Will AI replace artists?
On one hand, the answer to whether AI will replace artists is no.
Generative AI is a powerful tool that can expand the possibilities of art making and will still require the guiding hand of a human artist. As with any new technology, some creative processes will become both easier and less time-consuming with AI.
it's basically just a really powerful brush helping you to translate your thoughts to a canvas more efficiently.
What the art contains, the artstyle, composition, colors etc are all still decided by the artist.
I think the biggest effect of AI will be that it will increase the scale of art. Instead of doing a paintinf a year, you might be creating a city sized art piece a year.
Basically artists will transistion to becoming more like art directors.
Projects that are done with potentially hundreds of people today (like a movie or a video game), might be done with just one person. And future projects with hundreds of people will instead have 100 times the size/detail.
You're basically taking the manual labor out of art, but not the art out of the art.
I'm aware of where I'm posting, but the joy of making art is as much in the process as the result. Give it a short while and we'll have ai that makes prompt generation even easier. Then even less of the individual will be in the work. At what point do we say, "you're barely doing anything here"?
Let me ask you this: Would you consider photography art? And if so, is it fair to say that photography is a cheap form of art because the process is often less intense than putting a brush to canvas?
I think people will still find joy in it, just of a different sort. As an analogy, used to be that you had to program a computer with assembly language, and it was rather painstaking to do. There were some real wizards doing that sort of work, like in the Story of Mel. Nowadays though, we've got high-level languages with compilers that do all the grunt work of actually writing assembly for you. Some people still worry about assembly specifically, but the vast majority of programmers don't. The joy is no longer in writing the absolute fastest bare metal assembly you can for most people, it's in using the right algorithms to solve a problem. You can write a few lines in Python that would've taken someone weeks to write in assembly.
Something relevant to note in the above is that smarter compilers eliminating the need for people to write assembly directly didn't mean the end of programming as a profession. There's been an explosion in programming jobs, exactly because each person can do so much more than they ever could before, opening up new possibilities that weren't there with everyone writing assembly.
Likewise, I suspect the scale will change here.
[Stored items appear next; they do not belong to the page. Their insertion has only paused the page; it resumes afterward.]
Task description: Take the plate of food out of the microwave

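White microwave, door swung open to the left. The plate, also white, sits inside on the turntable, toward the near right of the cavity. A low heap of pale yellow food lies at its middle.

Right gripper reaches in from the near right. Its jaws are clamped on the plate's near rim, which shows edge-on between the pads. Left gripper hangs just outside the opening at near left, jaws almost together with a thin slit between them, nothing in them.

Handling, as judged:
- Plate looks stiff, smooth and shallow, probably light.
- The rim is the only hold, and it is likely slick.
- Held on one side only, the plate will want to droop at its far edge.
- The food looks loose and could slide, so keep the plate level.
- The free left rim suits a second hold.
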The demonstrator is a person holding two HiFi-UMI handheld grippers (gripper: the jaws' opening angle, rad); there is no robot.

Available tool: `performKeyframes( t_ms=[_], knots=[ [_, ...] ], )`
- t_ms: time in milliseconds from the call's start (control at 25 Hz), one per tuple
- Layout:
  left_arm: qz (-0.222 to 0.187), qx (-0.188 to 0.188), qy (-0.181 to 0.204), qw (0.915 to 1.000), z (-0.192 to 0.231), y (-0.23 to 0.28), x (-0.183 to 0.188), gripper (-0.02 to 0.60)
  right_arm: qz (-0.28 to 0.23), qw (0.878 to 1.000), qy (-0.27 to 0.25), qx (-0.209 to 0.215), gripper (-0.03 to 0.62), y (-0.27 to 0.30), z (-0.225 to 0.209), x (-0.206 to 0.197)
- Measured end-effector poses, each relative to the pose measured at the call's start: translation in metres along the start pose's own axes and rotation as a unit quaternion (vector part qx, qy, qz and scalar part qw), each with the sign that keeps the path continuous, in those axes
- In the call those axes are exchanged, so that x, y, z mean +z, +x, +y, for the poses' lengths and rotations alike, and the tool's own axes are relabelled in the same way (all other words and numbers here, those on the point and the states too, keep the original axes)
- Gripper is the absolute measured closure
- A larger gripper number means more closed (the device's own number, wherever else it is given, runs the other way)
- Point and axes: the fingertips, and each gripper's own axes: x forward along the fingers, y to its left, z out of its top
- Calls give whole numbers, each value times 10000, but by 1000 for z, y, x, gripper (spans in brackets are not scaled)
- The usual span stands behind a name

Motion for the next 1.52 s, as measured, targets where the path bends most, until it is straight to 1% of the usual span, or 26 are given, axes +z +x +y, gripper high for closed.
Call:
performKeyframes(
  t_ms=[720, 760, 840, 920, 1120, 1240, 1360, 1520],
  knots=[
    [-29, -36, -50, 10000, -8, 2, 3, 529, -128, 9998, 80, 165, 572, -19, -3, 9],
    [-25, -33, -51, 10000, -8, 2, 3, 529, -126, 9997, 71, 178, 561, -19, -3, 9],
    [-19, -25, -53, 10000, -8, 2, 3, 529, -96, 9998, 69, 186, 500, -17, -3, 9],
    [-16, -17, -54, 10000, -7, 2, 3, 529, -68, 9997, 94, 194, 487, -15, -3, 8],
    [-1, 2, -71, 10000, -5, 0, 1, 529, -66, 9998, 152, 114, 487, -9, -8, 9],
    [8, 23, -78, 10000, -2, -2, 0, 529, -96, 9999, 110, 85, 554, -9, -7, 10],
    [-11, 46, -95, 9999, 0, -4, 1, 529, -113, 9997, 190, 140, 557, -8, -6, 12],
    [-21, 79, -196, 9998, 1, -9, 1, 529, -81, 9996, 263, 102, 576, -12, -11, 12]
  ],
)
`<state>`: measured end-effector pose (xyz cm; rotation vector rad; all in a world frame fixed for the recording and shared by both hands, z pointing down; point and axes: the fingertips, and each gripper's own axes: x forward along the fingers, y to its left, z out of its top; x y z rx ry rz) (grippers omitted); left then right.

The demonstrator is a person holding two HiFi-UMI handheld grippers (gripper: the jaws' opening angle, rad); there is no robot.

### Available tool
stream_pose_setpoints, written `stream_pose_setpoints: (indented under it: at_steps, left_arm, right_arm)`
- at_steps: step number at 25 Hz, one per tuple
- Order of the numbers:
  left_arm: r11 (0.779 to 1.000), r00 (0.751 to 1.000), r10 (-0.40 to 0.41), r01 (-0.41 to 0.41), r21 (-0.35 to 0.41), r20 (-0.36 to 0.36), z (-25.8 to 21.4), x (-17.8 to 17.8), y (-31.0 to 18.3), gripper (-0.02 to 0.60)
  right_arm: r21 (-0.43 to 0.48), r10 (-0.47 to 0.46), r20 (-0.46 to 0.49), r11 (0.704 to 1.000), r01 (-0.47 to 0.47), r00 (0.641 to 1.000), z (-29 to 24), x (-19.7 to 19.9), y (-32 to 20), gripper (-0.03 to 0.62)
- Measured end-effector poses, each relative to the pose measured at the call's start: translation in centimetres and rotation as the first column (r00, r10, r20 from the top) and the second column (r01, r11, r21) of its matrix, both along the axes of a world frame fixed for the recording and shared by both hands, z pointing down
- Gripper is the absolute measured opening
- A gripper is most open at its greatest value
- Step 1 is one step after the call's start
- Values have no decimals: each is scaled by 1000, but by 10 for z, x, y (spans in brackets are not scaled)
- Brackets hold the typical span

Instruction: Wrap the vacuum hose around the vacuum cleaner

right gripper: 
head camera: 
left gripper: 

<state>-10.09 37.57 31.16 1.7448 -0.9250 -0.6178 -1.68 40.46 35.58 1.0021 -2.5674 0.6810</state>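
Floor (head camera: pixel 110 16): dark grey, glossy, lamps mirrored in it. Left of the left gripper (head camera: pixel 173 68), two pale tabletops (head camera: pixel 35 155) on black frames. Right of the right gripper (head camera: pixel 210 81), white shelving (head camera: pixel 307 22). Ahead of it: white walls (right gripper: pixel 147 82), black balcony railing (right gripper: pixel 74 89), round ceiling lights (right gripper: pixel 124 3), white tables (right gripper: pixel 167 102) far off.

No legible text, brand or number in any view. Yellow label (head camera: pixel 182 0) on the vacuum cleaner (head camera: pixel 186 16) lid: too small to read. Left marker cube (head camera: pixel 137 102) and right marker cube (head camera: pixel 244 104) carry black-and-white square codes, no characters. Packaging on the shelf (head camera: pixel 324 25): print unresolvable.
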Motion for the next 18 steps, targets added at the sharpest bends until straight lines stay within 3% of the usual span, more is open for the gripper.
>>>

I admit I'm not an artist, but wouldn't it be cool to see your artistic vision across an entire game? You could create an entire virtual living breathing city on your own without having an army of artists working on the grunt work like the exact concrete texture. If you decide to tweak the feel of the art, you don't have to spend weeks redoing all the grunt work. Alternatively, if you draw a landscape that you get just right, imagine being able to experience it by having the AI generate a virtual world for you to walk through based on it.
I have a wife with an art degree, and we talk about this extensively.
People said the same kinds of things about photoshop. "Well how are artists going to keep making things unique when just anybody can use a photo manipulation software?" The fact is that art adapted and physical mediums became more appreciated for what they are. People realized photoshop is just a tool.
Lots of people once thought that cameras captured your soul. Once the hype died down, most realized how revolutionary the ability to capture reality in a moment really was, not the least of which how useful it is to other art. Photo capture technology is a fantastical tool that most of human history could only dream of, which we wholly take for granted today.
AI generation is a tool. Nothing more, nothing less. The fact is that AI generation very often doesn't produce good art, and like any tool, you have to be proficient in it to know how to create something good.
Or, if you're like my wife, you use it as an incredible tool to generate references to create and enhance your own style. AI generation is highly sophisticated and maybe even intimidating, but it's nowhere close to replacing the artist.
Human artists would do live paintings to prove that the painting is man-made. They would also have paying patrons with exclusivity contracts, creating scarcity for their paintings.
If you have a company with a graphics department of 10 artists and a new AI comes along that allows the needs of the company to be met with only 1 artist in that department those 9 other artists are going to get fired.
This is the same 'cars won't replace horses' argument.